Stocks and EM FX rallied after the worse-than-expected NFP. The market seems to be taking comfort in the likelihood that the slowdown of the US labor market could keep the Fed on hold for even longer.
The fact is that since the September FOMC meeting when the Fed kept rates on hold, inflation breakevens have declined further while credit spreads have widened. Until these two key channels of monetary policy begin to respond more enthusiastically to the outlook of easier policy, we are wary of celebrating too soon.
If investors have until now looked to the US as the only bright spot in the world economy, the possibility the US could be succumbing to recoupling pressure is bad news for the crowded decoupling trades. The fact announced layoffs have spiked recently and are approaching the highest since 2011 suggests the weak September NFP may not be a fluke.
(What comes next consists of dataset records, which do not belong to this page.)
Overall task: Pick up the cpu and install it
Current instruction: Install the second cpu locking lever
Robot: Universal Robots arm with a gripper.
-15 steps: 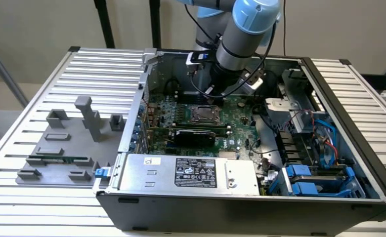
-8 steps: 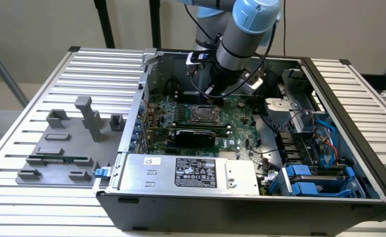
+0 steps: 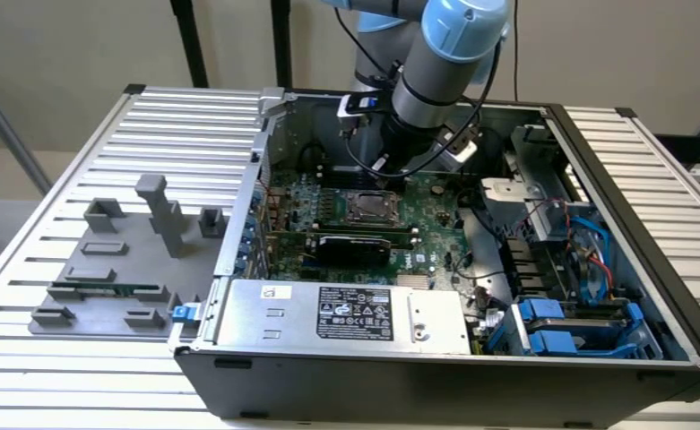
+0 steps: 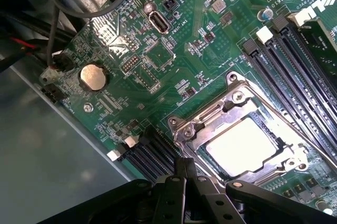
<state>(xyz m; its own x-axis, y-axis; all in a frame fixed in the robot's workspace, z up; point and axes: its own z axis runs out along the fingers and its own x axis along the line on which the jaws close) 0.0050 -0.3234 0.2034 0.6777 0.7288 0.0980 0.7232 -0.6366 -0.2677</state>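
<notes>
The cpu [image 4: 241, 146], a flat square chip with a silver-grey top, lies inside the metal socket frame [image 4: 196, 124] on the green motherboard [image 4: 174, 55]. In the exterior view the cpu [image 3: 367, 205] sits in the middle of the board inside the open computer case. My gripper [image 4: 186, 167] hovers just beside a corner of the socket, its black fingers pressed together with nothing between them. The exterior view has the gripper [image 3: 384, 172] hanging from the arm just above and behind the socket.
A silver power-supply box [image 3: 338, 313] fills the case's front. Blue drive brackets [image 3: 565, 327] and cables crowd the exterior view's right. A black card [image 3: 352, 245] stands in front of the socket. Grey fixtures with a green memory stick [image 3: 105, 289] lie on the slatted table [image 3: 38, 376].
</notes>
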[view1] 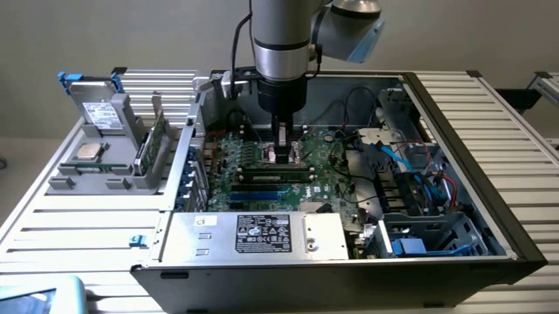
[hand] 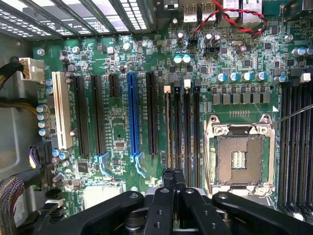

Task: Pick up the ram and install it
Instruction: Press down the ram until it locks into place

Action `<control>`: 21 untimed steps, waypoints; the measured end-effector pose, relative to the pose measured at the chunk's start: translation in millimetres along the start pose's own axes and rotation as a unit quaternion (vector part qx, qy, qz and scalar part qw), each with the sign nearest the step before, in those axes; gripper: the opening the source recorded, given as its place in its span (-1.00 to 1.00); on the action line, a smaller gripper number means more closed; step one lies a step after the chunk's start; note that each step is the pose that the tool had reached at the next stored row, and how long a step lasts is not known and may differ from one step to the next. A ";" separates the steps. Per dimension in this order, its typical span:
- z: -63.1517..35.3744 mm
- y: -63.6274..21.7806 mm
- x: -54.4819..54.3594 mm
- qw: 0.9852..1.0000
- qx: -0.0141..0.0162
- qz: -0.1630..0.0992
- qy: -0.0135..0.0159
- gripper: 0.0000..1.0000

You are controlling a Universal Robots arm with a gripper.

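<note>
The ram (view1: 277, 174), a long narrow green stick with dark chips, stands on edge in a memory slot of the motherboard (view1: 253, 147) inside the open computer case. My gripper (view1: 281, 156) hangs straight down just behind it, over the middle of the board. In the wrist view the black fingers are pressed together, so the gripper (hand: 173, 177) is shut with nothing between them. Its tips sit over one end of the row of memory slots (hand: 183, 127), next to the bare processor socket (hand: 238, 159). Whether the tips touch the ram I cannot tell.
On the exterior view's left, a grey holder (view1: 105, 180) carries a green board (view1: 156, 145) on edge, a square silver chip (view1: 88, 152) and a grey drive with blue tabs (view1: 98, 108). The case holds a power supply (view1: 253, 234), cables (view1: 410, 163) and a drive cage (view1: 436, 239).
</note>
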State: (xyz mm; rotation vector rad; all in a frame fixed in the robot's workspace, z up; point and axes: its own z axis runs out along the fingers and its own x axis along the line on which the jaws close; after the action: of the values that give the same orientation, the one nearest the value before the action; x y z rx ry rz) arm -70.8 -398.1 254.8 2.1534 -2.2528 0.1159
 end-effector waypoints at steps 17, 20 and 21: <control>0.1 0.0 0.0 0.998 -0.004 0.063 0.002 -0.78; 0.1 0.0 0.0 0.996 -0.006 0.088 0.003 -0.78; 0.1 0.0 0.0 0.995 -0.007 0.096 0.004 -0.78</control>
State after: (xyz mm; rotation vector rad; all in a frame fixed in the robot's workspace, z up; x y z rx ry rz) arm -70.8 -398.1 254.7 1.9222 -2.4444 0.1116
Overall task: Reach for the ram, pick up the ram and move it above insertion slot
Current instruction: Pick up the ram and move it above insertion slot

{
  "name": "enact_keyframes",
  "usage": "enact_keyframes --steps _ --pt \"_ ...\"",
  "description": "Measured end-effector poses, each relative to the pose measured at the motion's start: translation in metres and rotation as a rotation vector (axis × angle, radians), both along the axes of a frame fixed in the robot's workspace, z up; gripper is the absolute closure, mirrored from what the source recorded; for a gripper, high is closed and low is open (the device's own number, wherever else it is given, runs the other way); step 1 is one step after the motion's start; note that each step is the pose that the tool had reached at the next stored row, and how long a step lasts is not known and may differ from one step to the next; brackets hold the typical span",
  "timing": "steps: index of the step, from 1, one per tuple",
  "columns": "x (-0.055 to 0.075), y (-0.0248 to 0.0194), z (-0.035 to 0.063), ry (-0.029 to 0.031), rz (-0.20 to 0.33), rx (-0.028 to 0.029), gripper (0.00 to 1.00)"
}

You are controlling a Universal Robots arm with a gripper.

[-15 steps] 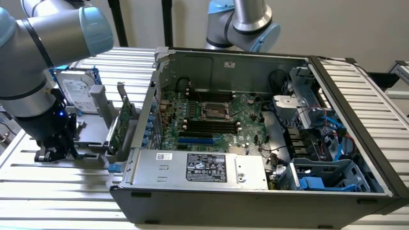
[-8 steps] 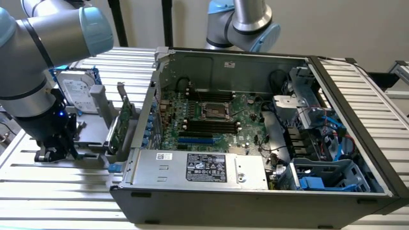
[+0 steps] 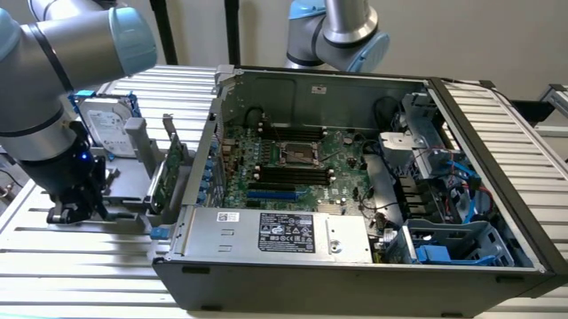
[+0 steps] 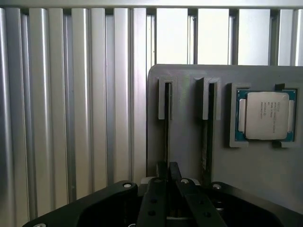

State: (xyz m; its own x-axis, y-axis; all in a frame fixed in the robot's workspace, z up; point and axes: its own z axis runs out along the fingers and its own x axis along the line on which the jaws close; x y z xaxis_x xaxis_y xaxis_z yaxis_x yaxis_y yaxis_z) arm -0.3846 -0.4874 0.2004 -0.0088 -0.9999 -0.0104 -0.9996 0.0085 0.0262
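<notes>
Though gripped, the ram (image 4: 167, 132) is not yet lifted from its holder.
On the table (image 3: 89, 266), beside the open computer case (image 3: 266, 266), the grey holder (image 4: 189, 156) holds the ram upright in one slot; the jaws, almost shut, appear to pinch its edge. Lifting and carrying it to the motherboard's memory slots (image 3: 293, 174) remain.

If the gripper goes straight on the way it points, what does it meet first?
Probably the ram: its edge sits between the gripper tips. Just beyond lies the gray holder; depth is unclear.
</notes>
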Motion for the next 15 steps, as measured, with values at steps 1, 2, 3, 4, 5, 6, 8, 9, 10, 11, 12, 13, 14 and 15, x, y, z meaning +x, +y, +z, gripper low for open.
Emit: enact_keyframes --steps 1,2,3,4,5,6,8,9,10,11,12,13,14,15 --pt "0.0 0.0 0.0018 -0.0001 0.0 0.0 0.87" --pt "0.0 0.0 0.0037 -0.0001 0.0 0.0 0.87" --pt "0.0 0.0 0.0059 -0.0001 0.0 0.0 0.87" --pt "0.0 0.0 0.0082 -0.0001 0.0 0.0 0.87" --pt "0.0 0.0 0.0109 -0.0001 0.0 0.0 0.87" --pt "0.0 0.0 0.0137 -0.0001 0.0 0.0 0.87" --pt "0.0 0.0 0.0213 -0.0002 0.0 0.0001 0.87" --pt "0.0 0.0 0.0256 0.0 0.0 0.0 0.87" --pt "0.0 0.0 0.0303 0.0 0.0 0.0 0.87" --pt "0.0 0.0 0.0347 -0.0001 0.0 0.0 0.87" --pt "0.0 0.0 0.0393 0.0 0.001 0.0 0.87" --pt "0.001 -0.0001 0.0438 -0.0001 0.002 0.0001 0.87" --pt "0.001 -0.0001 0.0482 -0.0002 0.002 0.0001 0.87" --pt "0.002 -0.0001 0.0527 0.0 0.003 0.0 0.87"
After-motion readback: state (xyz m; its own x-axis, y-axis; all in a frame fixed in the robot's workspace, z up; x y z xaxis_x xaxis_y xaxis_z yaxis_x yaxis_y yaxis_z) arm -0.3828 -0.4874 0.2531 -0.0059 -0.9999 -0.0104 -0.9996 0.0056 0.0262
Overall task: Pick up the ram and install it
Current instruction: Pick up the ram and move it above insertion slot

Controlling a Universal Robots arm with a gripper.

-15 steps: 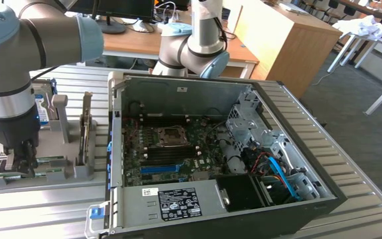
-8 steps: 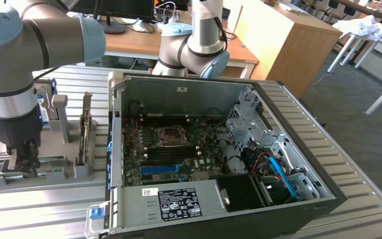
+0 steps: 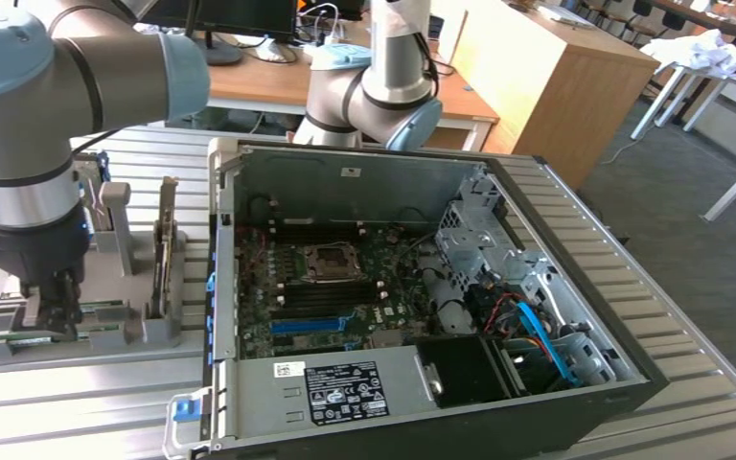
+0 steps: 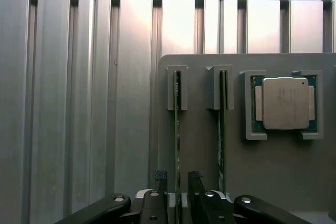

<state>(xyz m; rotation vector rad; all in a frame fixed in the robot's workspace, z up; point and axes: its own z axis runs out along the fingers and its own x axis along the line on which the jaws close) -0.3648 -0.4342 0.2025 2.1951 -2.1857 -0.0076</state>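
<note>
I have the pincer (image 4: 178, 190) down over the grey holder plate (image 4: 273, 177), which sits on the ribbed metal desk (image 3: 87, 412) near its edge on the exterior view's left. Its two black fingers (image 4: 161, 182) are spread, one on each side of the ram (image 4: 177, 129). As far as I can see there is a sliver of gap on both sides, so nothing is pinched. The ram stands on edge in its slot of the holder, a thin green strip seen edge-on, with one end tucked into a grey end bracket (image 4: 177, 87). A second green stick (image 4: 221, 129) stands on edge in the neighbouring slot, parallel to the ram and apart from it. It stands between the ram and a processor chip (image 4: 285, 103), which lies flat in its own grey frame on the same plate.

In the exterior view the arm (image 3: 35, 115) reaches down onto the holder, just beside the open computer case (image 3: 342, 182) that takes up the middle of the desk. The case lies on its side with the motherboard (image 3: 265, 287) facing up. I can make out the processor socket (image 3: 330, 261), dark memory slots (image 3: 342, 292) next to it, and a long blue slot (image 3: 307, 325) closer to the case's near wall. A grey power supply (image 3: 342, 393) with a printed label runs along that near wall.
</note>
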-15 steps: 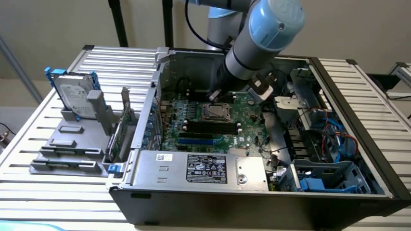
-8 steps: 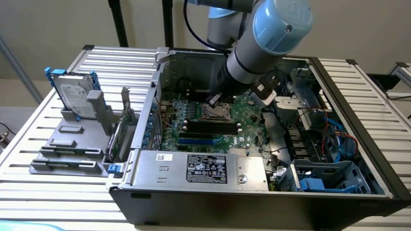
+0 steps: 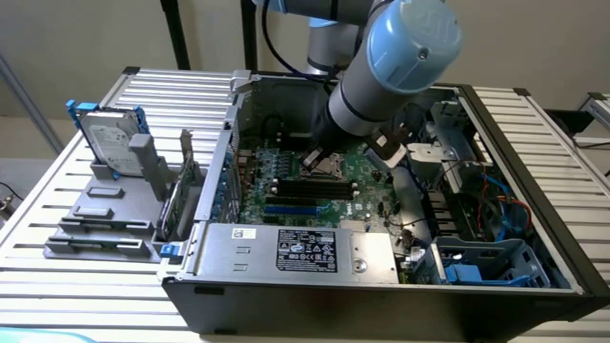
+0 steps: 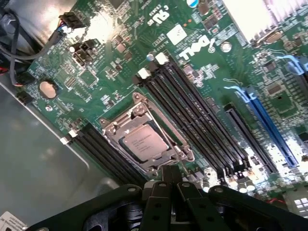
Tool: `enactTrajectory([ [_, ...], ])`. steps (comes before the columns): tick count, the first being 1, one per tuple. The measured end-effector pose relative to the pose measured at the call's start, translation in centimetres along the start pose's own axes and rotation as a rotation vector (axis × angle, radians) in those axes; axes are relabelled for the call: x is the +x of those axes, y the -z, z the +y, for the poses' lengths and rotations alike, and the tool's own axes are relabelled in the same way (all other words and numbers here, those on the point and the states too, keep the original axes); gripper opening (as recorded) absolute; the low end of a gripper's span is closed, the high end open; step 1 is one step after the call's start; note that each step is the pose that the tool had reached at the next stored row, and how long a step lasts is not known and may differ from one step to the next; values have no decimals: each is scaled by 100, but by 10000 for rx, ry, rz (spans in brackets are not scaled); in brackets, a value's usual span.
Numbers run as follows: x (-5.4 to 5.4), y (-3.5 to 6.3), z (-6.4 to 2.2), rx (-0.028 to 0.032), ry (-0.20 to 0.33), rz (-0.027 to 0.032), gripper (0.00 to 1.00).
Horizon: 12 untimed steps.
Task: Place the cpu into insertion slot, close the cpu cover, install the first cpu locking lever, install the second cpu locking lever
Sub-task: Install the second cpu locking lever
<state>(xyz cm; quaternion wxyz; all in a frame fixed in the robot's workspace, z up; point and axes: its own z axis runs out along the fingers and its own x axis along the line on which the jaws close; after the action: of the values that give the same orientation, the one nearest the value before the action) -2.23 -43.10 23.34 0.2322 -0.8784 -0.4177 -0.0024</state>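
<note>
CPU's in, cover looks down, levers are the fiddly bit

Using the insertion slot (image 4: 144,139) as home base: going left to right in the exterior view, the drive caddy (image 3: 113,146) sits well off toward that view's left. At the slot itself, the cpu (image 4: 143,142) lies seated silvery side up, with the cpu cover (image 4: 111,128) framing it, closed as far as I can judge. The gripper (image 4: 171,179) hangs right at the slot's edge, fingers pinched together, holding nothing. Can't tell if either lever is latched.
</note>
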Motion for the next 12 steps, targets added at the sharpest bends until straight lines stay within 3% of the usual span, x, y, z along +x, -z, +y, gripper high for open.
enactTrajectory([
  [3, -74, 10, -16, 0, 0, 0, 11],
  [12, -154, -34, -75, 1, 1, 2, 11],
])
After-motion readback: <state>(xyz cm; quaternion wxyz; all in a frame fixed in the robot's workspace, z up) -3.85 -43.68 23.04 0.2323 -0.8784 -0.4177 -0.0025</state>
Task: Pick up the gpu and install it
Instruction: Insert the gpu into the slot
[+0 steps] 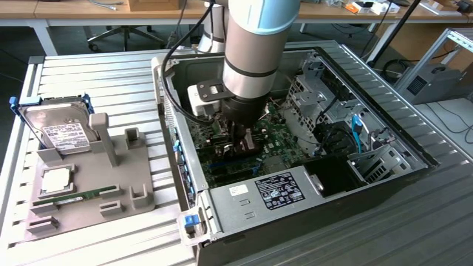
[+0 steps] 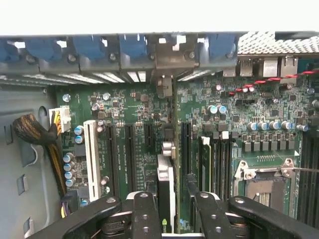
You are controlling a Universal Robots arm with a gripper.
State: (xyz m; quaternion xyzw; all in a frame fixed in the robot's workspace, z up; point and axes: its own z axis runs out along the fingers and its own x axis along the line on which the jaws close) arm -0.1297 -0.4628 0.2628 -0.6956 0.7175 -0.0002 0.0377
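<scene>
Exterior view, slatted metal table, workshop benches

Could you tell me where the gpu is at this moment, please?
The gpu stands edge-on between the tool's fingers, over the green motherboard inside the open computer case, among the black expansion slots.

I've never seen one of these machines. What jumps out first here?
The big grey robot arm plunging into an open computer case on the slatted table. Its gripper straddles the gpu, a thin card standing edge-on over the green motherboard. At the exterior view's left, a hard drive leans in a grey holder.
</scene>
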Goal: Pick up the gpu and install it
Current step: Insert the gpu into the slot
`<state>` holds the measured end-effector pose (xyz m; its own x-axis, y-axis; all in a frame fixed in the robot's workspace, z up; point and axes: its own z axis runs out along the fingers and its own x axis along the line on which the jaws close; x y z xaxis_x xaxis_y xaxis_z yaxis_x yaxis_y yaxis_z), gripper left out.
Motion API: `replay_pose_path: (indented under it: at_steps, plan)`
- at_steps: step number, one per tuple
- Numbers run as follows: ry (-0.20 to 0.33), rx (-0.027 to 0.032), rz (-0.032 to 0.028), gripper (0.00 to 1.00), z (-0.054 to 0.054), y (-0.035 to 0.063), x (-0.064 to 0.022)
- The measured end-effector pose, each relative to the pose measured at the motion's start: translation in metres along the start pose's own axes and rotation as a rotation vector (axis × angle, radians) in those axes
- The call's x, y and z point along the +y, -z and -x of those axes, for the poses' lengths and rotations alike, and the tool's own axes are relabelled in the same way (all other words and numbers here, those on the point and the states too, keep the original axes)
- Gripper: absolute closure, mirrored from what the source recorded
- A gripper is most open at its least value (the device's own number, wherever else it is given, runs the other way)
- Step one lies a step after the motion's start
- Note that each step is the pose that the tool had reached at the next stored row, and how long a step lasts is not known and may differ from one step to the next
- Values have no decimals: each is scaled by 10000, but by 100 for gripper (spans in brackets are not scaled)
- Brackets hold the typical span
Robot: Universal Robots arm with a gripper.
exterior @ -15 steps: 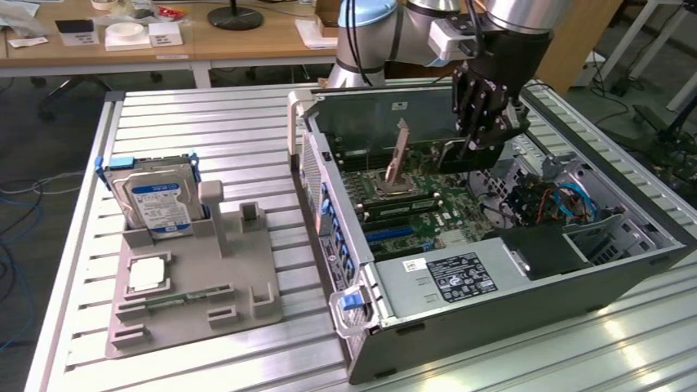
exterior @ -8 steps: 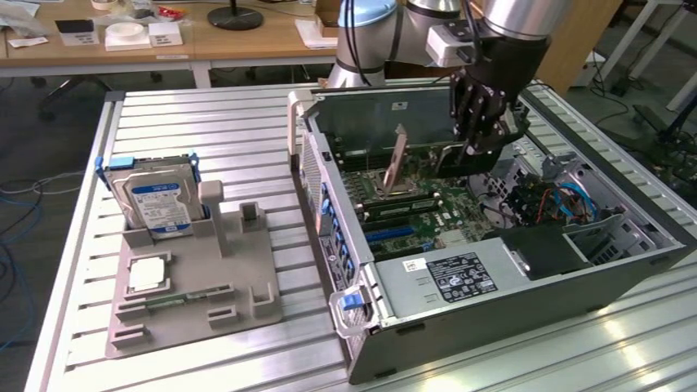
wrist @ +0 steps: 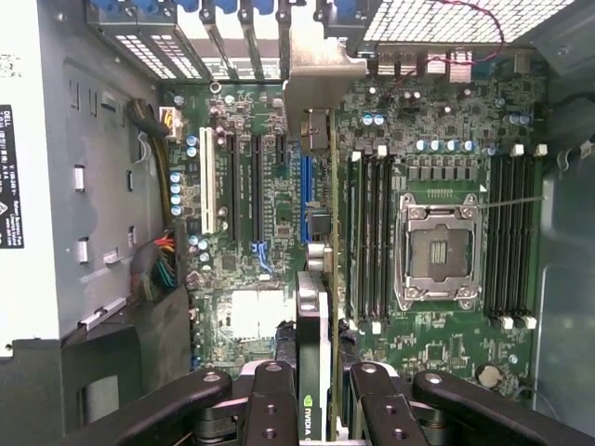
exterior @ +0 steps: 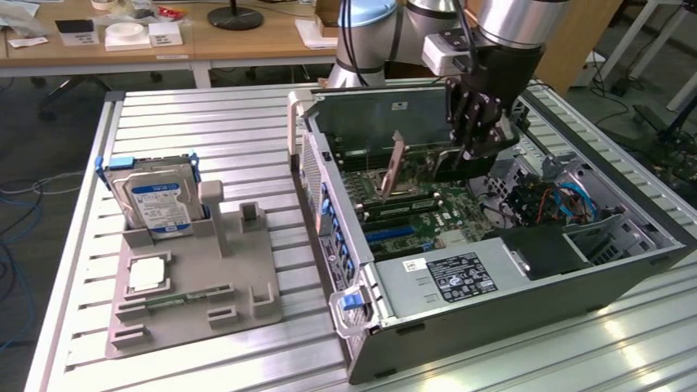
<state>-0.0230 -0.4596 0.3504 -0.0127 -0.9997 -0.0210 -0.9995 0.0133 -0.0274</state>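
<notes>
The gpu (wrist: 317, 307) hangs edge-on between my fingers (wrist: 270, 409), its pale metal bracket (wrist: 316, 65) pointing at the rear slot openings of the open computer case (exterior: 501, 314). My gripper (wrist: 316, 413) is shut on the card's end that carries a green logo. The card hovers above the motherboard (wrist: 270, 186), lined up over the blue expansion slot (wrist: 306, 181). In the exterior view my gripper (exterior: 474, 145) reaches down into the case, and the gpu (exterior: 397, 159) stands tilted above the board, bracket toward the exterior view's left.
A grey parts stand (exterior: 196, 278) on the slatted table holds a silver hard drive (exterior: 158, 200), a square chip (exterior: 147, 273) and a memory stick (exterior: 179, 298). Inside the case are the power supply (exterior: 458, 273), the CPU socket (wrist: 437, 251) and coloured cables (exterior: 556, 200).
</notes>
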Motion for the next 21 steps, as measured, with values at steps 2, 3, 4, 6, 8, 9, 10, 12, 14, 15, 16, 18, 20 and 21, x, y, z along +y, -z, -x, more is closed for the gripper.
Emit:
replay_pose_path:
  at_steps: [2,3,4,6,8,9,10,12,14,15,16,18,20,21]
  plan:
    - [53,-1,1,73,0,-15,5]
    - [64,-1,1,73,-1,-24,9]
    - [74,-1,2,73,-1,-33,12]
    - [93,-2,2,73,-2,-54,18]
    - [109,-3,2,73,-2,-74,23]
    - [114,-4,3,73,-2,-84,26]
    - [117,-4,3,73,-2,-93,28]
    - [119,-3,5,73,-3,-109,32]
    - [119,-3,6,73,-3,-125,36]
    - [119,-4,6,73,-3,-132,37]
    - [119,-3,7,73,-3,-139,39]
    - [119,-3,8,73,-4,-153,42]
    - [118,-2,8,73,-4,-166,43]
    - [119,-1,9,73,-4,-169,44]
Interestingly, the new orders components of ISM manufacturing and Chinese PMI both fell in September to the lowest since August 2012, the peak of the Eurozone crisis. If it took both the ECB's OMT and the launch of QE3 by the Fed to arrest the downward momentum of the global economy in fall 2012, the scope for policy easing this time around is likely much more limited. Or rather, believe things probably have to get a lot worse to give an excuse to policymakers to ride again to the rescue
"We are cognizant of the fact pessimism has taken hold over the past month and general positioning in the market is quite defensive. Nevertheless, it is difficult for us to see how weak US data can provide sustained support to EM and commodity currencies like during the QE era",says BofA Merrill Lynch.